February 19 & 20, 2015
Lincoln and Slocum Rooms, Lilly Library

Dr. William Noel is Director of the Kislak Center for Special Collections, Rare Books and Manuscripts, and Director of the Schoenberg Institute for Manuscript Studies at the University of Pennsylvania, positions he took up in September 2012. Before that, he was Curator of Manuscripts and Rare Books at the Walters Art Museum, Baltimore. He received his Ph.D. in 1993 from Cambridge University.

Dr. Noel has published widely. He is the author of The Harley Psalter, Cambridge Studies in Palaeography and Codicology, vol. 4 (Cambridge, 1995), and he is the co-editor and contributor to the exhibition catalogue The Utrecht Psalter in Medieval Art: Picturing the Psalms of David (London, 1996). Dr. Noel has directed an international program to conserve, image and study the Archimedes Palimpsest, the unique source for three treatise by the ancient Greek mathematician. He has co-written a popular account of the project, entitled The Archimedes Codex, together with Prof. Reviel Netz, which published by Wiedenfeld and Nicolson (2007). Dr. Noel is also the curator of the exhibition "Lost and Found: The Secrets of Archimedes" and the co-editor of the two-volume publication by Cambridge University Press (2011) called The Archimedes Palimpsest. He was the project director in the creation of full digital surrogates of the Walters Art Museum's holdings of illuminated Islamic, English, Dutch, Central European, Armenian, Byzantine and Ethiopian, and Flemish manuscripts. Dr. Noel has also taught and lectured widely. In 2013, he was honored as a White House Open Science Champion of Change. He is on the Faculty of Rare Book School, University of Virginia, a TED (Technology, Entertainment, Design) speaker, and a FOO (Friends of O'Reilly) camp veteran.

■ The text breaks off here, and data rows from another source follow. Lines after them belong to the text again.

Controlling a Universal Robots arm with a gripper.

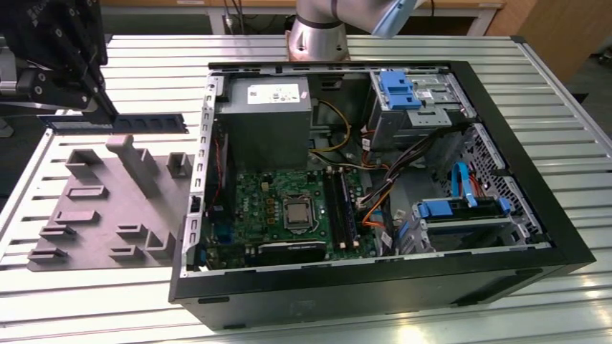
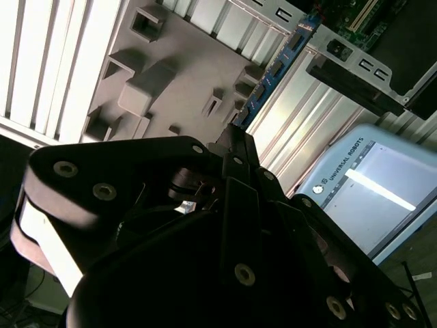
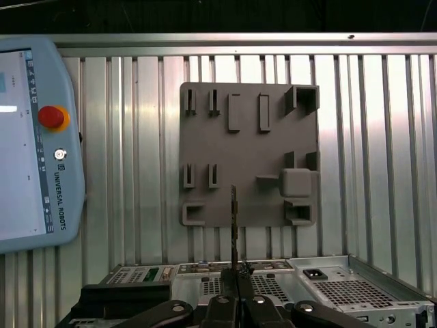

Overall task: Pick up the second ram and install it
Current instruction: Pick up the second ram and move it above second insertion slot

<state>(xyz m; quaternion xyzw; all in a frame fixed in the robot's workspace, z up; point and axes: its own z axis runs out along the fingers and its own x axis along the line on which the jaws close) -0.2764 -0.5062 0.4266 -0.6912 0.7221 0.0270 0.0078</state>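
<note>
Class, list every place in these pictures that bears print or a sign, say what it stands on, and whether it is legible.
Teach pendant bezel: a maker's name, legible, left unquoted.
Pendant screen: blurred.
White label on the power supply: too small.
Red button on the pendant: no marking readable.

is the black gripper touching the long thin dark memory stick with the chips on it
Touching. In the first wrist view the black gripper clamps the long thin dark memory stick, seen edge-on, between its fingers with no gap.
</note>
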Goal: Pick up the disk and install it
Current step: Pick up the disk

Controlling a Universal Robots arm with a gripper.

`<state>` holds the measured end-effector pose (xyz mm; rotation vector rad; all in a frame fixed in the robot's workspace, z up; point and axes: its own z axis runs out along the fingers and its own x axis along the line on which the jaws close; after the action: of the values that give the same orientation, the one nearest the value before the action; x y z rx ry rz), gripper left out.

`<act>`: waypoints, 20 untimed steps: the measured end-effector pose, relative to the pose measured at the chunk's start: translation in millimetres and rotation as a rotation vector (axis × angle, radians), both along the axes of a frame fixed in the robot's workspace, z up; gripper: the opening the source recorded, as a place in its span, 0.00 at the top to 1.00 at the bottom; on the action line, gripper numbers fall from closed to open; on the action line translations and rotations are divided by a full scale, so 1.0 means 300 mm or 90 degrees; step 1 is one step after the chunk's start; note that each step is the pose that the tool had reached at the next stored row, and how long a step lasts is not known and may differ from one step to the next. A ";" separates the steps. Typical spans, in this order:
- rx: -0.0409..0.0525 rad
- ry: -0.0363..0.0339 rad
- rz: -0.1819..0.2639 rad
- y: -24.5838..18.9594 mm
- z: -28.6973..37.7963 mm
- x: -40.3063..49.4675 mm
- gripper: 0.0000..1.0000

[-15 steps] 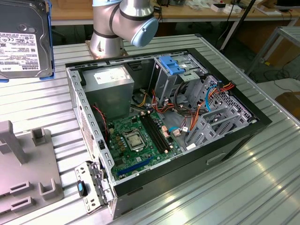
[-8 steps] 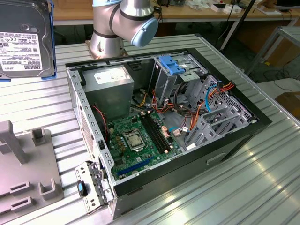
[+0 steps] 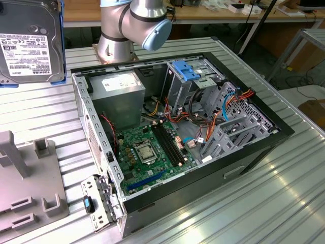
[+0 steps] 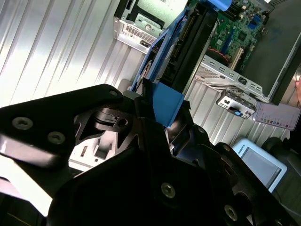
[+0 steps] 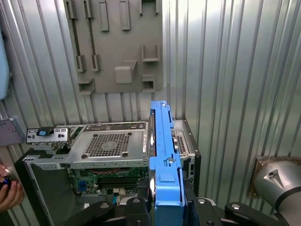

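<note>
The disk (image 3: pixel 29 43), a grey metal drive with a white label in a bright blue carrier, hangs in the air at the exterior view's upper left, away from the open computer case (image 3: pixel 284 129). In the first wrist view the disk (image 5: pixel 163 155) stands edge-on above the case, and my gripper (image 5: pixel 165 202) is shut on its blue rail. The second wrist view shows the black gripper (image 4: pixel 160 115) clamped on the blue carrier (image 4: pixel 168 104), with the case beyond it.
Inside the case lie a motherboard (image 3: pixel 152 152), a grey power supply (image 3: pixel 122 94), cables and a drive cage with a pale blue latch (image 3: pixel 187 71). A grey fixture plate (image 3: pixel 25 188) lies at the exterior view's left. A hand (image 5: pixel 9 193) is near the case.
</note>
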<state>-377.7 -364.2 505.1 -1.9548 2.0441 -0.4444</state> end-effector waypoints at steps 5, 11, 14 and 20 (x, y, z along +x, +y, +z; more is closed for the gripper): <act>0.0000 -0.0034 0.000 0.000 -0.001 0.015 0.63; 0.0000 -0.0066 0.000 0.000 -0.003 0.031 0.63; 0.0000 -0.0081 0.000 0.000 -0.003 0.037 0.63; 0.0000 -0.0110 0.000 0.000 -0.004 0.059 0.63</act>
<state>-360.0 -364.2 504.0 -1.9441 2.0336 -0.4597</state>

Mediaevalia 2015 will begin on Thursday, February 19th, at 5pm with a public lecture, "The Archimedes Palimpsest and other Open Books." Abstract: "The Archimedes Palimpsest, a tenth-century manuscript, is the unique source for two of Archimedes' treatises, The Method and Stomachion, and it is the unique source for the Greek text of On Floating Bodies. All these texts were erased in this manuscript in the thirteenth century and written over. In private hands throughout much of the twentieth century, the manuscript was sold at auction to a private collector in 1998 and subsequently deposited at The Walters Art Museum in Baltimore, Maryland, by the owner a few months later. Since that date, the manuscript has been the subject of conservation, imaging, and scholarship. Entirely new texts from the ancient world have been discovered and transcribed, using many different imaging techniques. This lecture will describe the history of the Archimedes Palimpsest, its imaging, and the recent discoveries. All the digital images and the transcriptions from them have been released as "free cultural works." Since that time, images of more medieval manuscripts have been released as free cultural works, and this lecture reflects on the presentation of and use of digital images of medieval manuscripts." A hosted reception will follow.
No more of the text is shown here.